Directory Description
linux-lts-quantal-3.5.0 Customized kernel based on Arnold (Eidetic systems OSDI'14) that supports deterministic record and replay. You can find many things we added to Arnold here, including kernel supports for transparent recovery, applying state diff, generating state diff for application startup, etc.
dift Intel PIN tools, including slice and predicate generation, control/data flow divergences handling, and generic state diff generation. A good entry point for understanding this component is linkage_new2.cpp). In this file, we instrument every x86 instruction (e.g., instrument_fpu_store) and every system call (e.g., sys_open_start).
test All utility tools, including recording the process, profiler, a daemon that supports transparent record and recovery, convenient tools for running PIN instruments.
pin_tools Also Intel PIN tools, but most of them are debugging tools we use when developing the system.

Setup

1. Kernel setup

Setup your OMNIPLAY_ENVIRONMENT

Run the following code one time to setup your $OMNIPLAY_DIR environment

Assuming that is the root directory where you checked out the source:

cd <omniplay>/scripts
./setup.sh
source $HOME/.omniplay_setup

NOTE: You may also check out ./setup.sh -h and see if you want any of the additional options. setup.sh may be run again at any time, the changes will be seen upon logging out and logging back in.

Building the kernel

If you're building the kernel on a fresh system, you'll need build dependencies:

sudo apt-get build-dep linux-image-3.5.0-54-generic g++

To build (and run) the kernel, run the following

cd $OMNIPLAY_DIR/linux-lts-quantal-3.5.0
sudo ./compile
# You'll only need to do a modules_install if your modules were rebuilt, usually this is not the case (with the exception of your first build), and you wont have to
sudo make INSTALL_MOD_STRIP=1 modules_install
# You'll also only need to do the 2nd compile if you had to do a make modules_install
sudo ./compile
sudo reboot

NOTE: The compile script will also build your "test" tools.

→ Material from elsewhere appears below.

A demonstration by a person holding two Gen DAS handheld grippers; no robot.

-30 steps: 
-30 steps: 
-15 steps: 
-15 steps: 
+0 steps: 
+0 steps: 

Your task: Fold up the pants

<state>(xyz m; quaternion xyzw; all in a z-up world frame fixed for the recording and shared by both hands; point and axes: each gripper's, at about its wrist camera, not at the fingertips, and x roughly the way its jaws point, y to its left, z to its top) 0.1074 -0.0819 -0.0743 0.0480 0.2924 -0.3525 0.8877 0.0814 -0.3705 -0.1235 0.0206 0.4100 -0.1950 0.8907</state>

You could alternatively (and equivalently) run:

cd $OMNIPLAY_DIR/linux-lts-quantal-3.5.0
make
sudo make modules_install
sudo make install
sudo make headers_install INSTALL_HDR_PATH=$OMNIPLAY_DIR/test/replay_headers
sudo reboot
Building Glibc

To build glibc, run the following:

Dependencies:

sudo apt-get install gawk texinfo autoconf gettext

One-time configure:

cd $OMNIPLAY_DIR/eglibc-2.15/
mkdir build
mkdir prefix
cd build
LD_LIBRARY_PATH="" ../configure -prefix=$OMNIPLAY_DIR/eglibc-2.15/prefix --disable-profile --enable-add-on --without-gd --without-selinux --without-cvs --enable-kernel=3.2.0
sudo mkdir /var/db
sudo chown $USER /var/db
mkdir ../prefix/etc/
touch ../prefix/etc/ld.so.conf

To build/install:

cd $OMNIPLAY_DIR/eglibc-2.15/build
# Feel free to use -j<# cores+1> for a parallel make...
LD_LIBRARY_PATH="" make
LD_LIBRARY_PATH="" make install

Also, run some misc fixups (once):

LD_LIBRARY_PATH="" cd $OMNIPLAY_DIR/eglibc-2.15/prefix/lib
LD_LIBRARY_PATH="" ln -s /usr/lib/locale

2. Utility tools compilation

To build the tools (no installation):

Note: Depends on the headers_install step from building the kernel

cd $OMNIPLAY_DIR/test/dev
make
cd ..
make

3. Pin tool compilation

We use Intel Pin version 2.13

To build:

cd omniplay/dift
make PIN_ROOT=<pin_root> (i.e. make PIN_ROOT=/home/dozenow/pin -j4) 

where pin_root is the location where you untar'ed the Pin folder from the download above.

Ubuntu versions after 10.10 no longer allow processes to ptrace a random process unless you run as root. This breaks all of our Pin tools. To fix this, go into /etc/sysctl.d/10-ptrace.conf and change the line:

kernel.yama.ptrace_scope = 1

to be:

kernel.yama.ptrace_scope = 0

Basics

$ cd $OMNIPLAY_DIR/test
$ ./setup.sh

Now you can record programs. You will need to know your dynamic link path. You can look in /etc/ld.so.conf.d/ to figure this out. A typical path might be: /lib/i386-linux-gnu:/usr/lib/i386-linux-gnu:/usr/local/lib:/usr/lib:/lib

One you determine this, you can record a program by knowing its fully-qualified pathname

$ ./launcher --pthread <omniplay>/eglibc-2.15/prefix/lib:<libpath> <fq program> <args>

This will record the execution of that program, as well as any children spawned by that program. So, an easy way to record programs is just to launch a shell that is replayed. Anything started from that shell will also be replayed:

$ ./launcher --pthread <omniplay>/eglibc-2.15/prefix/lib:<libpath> /bin/bash

You should now see that the following directories are being populated:

/replay_logdb:

This contains the logs of non-determinism plus the initial checkpoints. Each directory is a separate replay group named with an id that increments over time. Within each directory you should see klog* files (which are kernel-level nondeterminism), ulog* files (which are user-level nondeterminism) and ckpt files (the initial checkpoints).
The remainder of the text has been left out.